Mobile workers have access to HTML5-based mobility apps that provide location-based information, forecasting, capacity management, routing, real-time field management, dispatch, and customer communications through ETAdirect. TOA Technologies was acquired by Oracle in 2014.

==ETAdirect==
ETAdirect is a software as a service model employing a patented algorithm which operates using pattern recognition in order to accurately gauge the arrival time of a mobile employee at a customer's location. Additionally, ETAdirect's algorithm provides data which enables the estimation of job length.
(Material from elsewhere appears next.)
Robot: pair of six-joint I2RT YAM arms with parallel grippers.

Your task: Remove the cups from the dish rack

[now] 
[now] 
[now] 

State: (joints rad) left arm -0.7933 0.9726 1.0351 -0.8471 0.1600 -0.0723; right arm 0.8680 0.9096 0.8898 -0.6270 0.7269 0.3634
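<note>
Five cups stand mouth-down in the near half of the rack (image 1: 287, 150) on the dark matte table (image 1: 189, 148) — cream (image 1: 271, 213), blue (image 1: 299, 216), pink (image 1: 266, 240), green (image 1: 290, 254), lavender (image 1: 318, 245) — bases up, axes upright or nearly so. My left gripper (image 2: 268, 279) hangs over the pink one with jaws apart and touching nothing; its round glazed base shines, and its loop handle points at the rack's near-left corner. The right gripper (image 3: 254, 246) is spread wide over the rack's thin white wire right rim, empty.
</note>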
ETAdirect's prediction window is typically less than 60 minutes, allowing for precise notices to consumers over a variety of channels including: voice, email, text, X, and other communications channels. This technology aims at reducing customer queries to service provider call centers.
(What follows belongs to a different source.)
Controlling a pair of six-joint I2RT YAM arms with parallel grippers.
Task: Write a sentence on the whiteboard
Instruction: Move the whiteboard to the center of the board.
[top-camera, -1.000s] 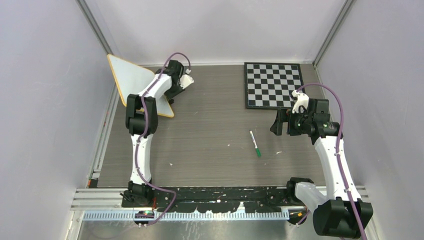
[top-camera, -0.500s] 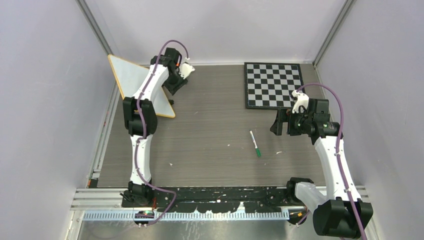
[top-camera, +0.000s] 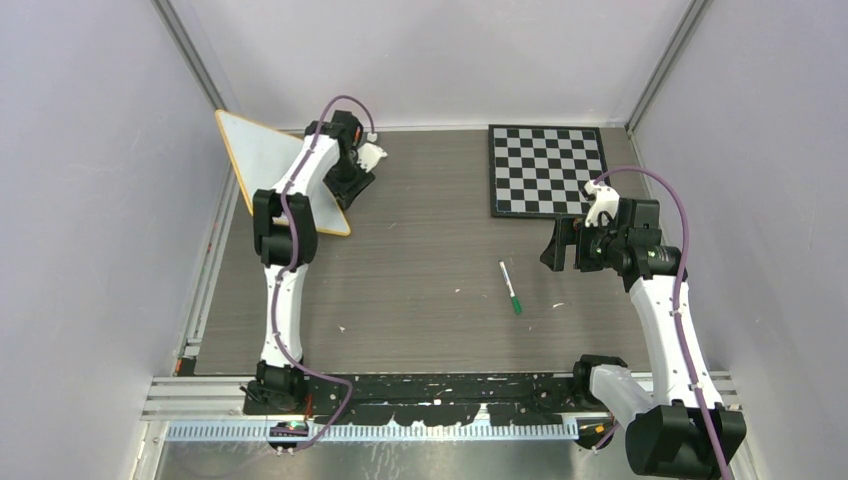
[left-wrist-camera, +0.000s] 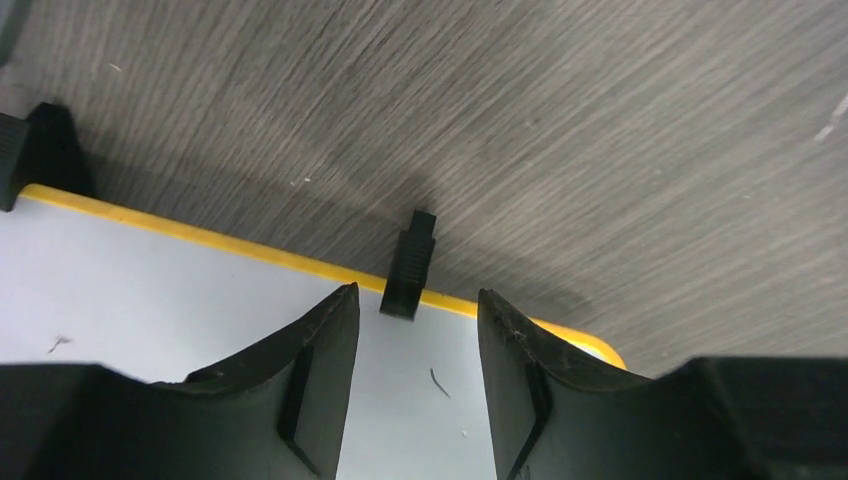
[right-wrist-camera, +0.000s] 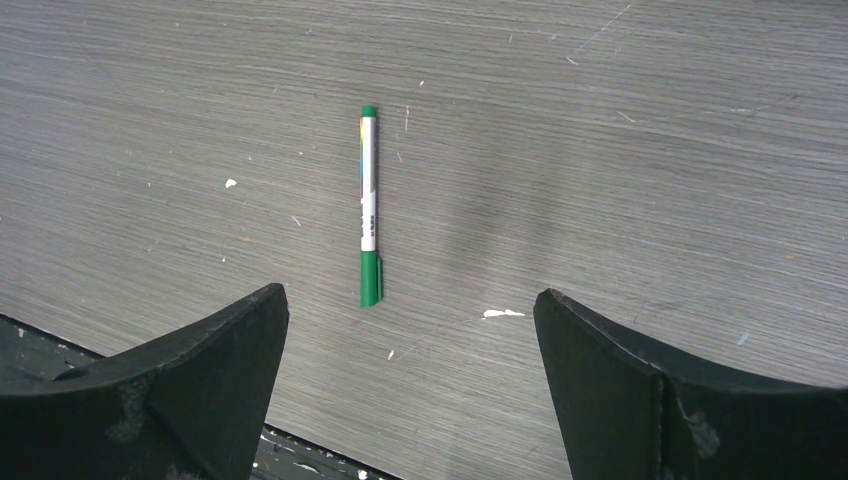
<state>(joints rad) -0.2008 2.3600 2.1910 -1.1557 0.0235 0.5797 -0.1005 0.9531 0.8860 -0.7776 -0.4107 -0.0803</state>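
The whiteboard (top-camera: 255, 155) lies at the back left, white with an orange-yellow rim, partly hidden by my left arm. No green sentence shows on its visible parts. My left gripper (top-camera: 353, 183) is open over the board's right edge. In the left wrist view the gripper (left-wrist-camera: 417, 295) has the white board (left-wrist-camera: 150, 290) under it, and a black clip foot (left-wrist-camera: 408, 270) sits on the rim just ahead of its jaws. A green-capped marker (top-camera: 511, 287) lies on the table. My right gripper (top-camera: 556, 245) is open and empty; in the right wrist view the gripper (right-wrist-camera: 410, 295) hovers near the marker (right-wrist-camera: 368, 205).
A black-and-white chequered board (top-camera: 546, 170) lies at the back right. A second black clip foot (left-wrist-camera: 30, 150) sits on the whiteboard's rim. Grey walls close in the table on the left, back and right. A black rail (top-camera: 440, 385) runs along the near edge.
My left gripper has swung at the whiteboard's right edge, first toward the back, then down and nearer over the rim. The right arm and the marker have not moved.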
ETAdirect is currently used by several cable television companies in North America, including Cox Communications, broadband operators in Europe, such as Virgin Media, and ONO (Spain). They also provide their service to global communications companies such as Telefonica and global utility companies like E.ON.

==Company information==
TOA Technologies was founded by Yuval Brisker and Irad Carmi in 2003. The company is privately held and employs more than 550 employees worldwide and is headquartered in Beachwood, Ohio, with additional offices in London, United Kingdom, and São Paulo, Brazil.

Principal venture shareholders are Technology Crossover Ventures, Draper Triangle Ventures (a DFJ network affiliate), Intel Capital, and Sutter Hill Ventures.

TOA stands for "Time of Arrival." The concept of time is central to the ETAdirect software solution set, as its central algorithm measures time and predicts performance based on resource-specific pattern recognition and predictive analytics. This yields a more accurate time of arrival estimates than the alternative of managing service appointments according to averages of human resource capabilities and availability.

As of December 2013, TOA Technologies had over 85,000 users.

Oracle Corporation announced that it was acquiring TOA Technologies on July 31, 2014.

==Milestones==
In July 2013, TOA Technologies closed a major round of funding with Technology Crossover Ventures, raising $66 million to transform global field service management.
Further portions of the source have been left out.